You can get it from her link which is http://bit.ly/tools-galore
In the list there is a tool called scrapebox which is great for this. In fact there are many uses for the software, it is also useful for sourcing potential link partners.
-
I would suggest using the Website Auditor from Advanced Web Ranking. It can parse 10.000 pages and it will tell you a lot more info than just if it's indexed by Google or not.
-
hmm...I thought there was a way to pull those SERPs urls into Google docs using a function of some sort?
-
I think you need not any tool for this, you can directly go to google.com and search: Site:www.YourWebsiteNem.com Site:www.YourWebsiteName.com/directory I think this will be the best option to check if your website is crwled by google or not.
-
I do something similar but use Advanced Web Ranking, use site:www.domain.com as your phrase, run it to retrieve 1000 results and generate a Top Site Report in Excel to get the indexed list.
Also remember that you can do it on sub-directories (or partial URL paths) as a way to get more than 1000 pages from the site. In general I run it once with site:www.domain.com, then identify the most frequent sub-directories, and add those as additional phrases to the project and run a second time, i.e.: site:www.domain.com site:www.domain.com/dir1 site:www.domain.com/dir2 etc.
Still not definitive, but think it does give indication of where value is.
-
David Kauzlaric has in my opinion the best answer. If google hasn't indexed it and you've investigated your Google webmaster account, then there isn't anything better out there as far as I'm concerned. It's by far the simplest, quickest and easiest way to identify a serp result.
re: David Kauzlaric
We built an internal tool to do it for us, but basically you can do this manually.

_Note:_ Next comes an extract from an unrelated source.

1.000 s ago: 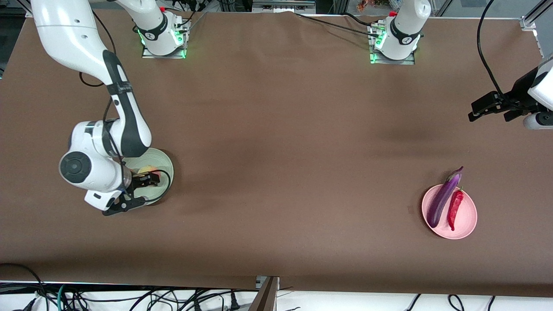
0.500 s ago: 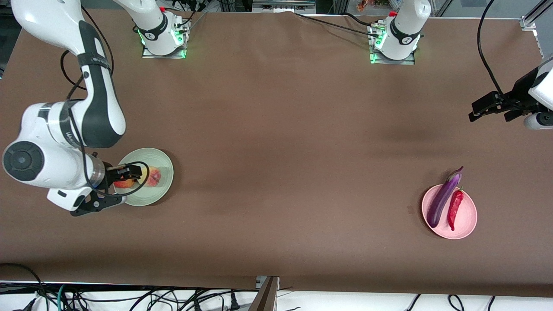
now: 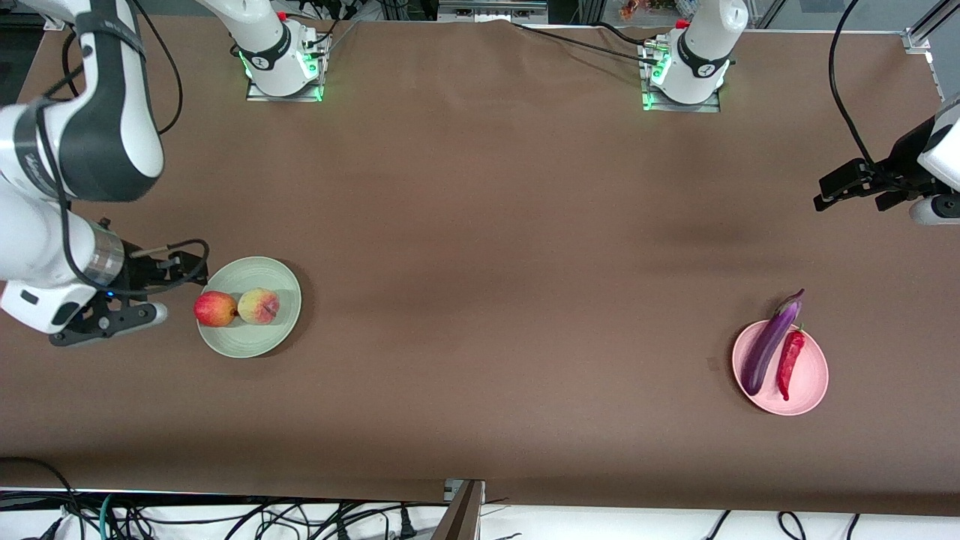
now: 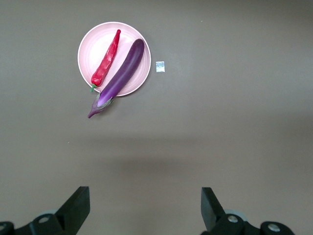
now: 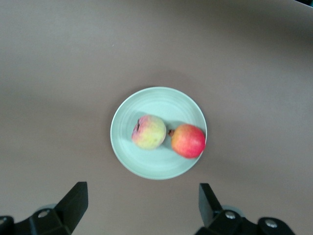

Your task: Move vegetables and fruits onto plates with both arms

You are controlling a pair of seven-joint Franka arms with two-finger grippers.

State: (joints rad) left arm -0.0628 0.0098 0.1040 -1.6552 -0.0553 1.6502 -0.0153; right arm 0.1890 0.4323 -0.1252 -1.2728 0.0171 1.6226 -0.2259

Go to google, type in "site:YOURURLHERE" without the quotes. You can check a certain page, a site, a subdomain, etc... of course if you have thousands of URLs this method is not ideal, but it can be done.
Cheers!
-
I concur, Xenu is an extremely valuable tool for me that I use daily. Also, once you get a list of all the URLs on your site, you can compare the two lists in excel (two lists being the Xenu page list for your site and the list of pages that have been indexed by Google).
-
Nice solution Kieran!
I use the same method, to compare URL list from Screaming Frog output with URL Found column from my Keyword Ranking tool - of course it doesn't catch all pages that might be indexed.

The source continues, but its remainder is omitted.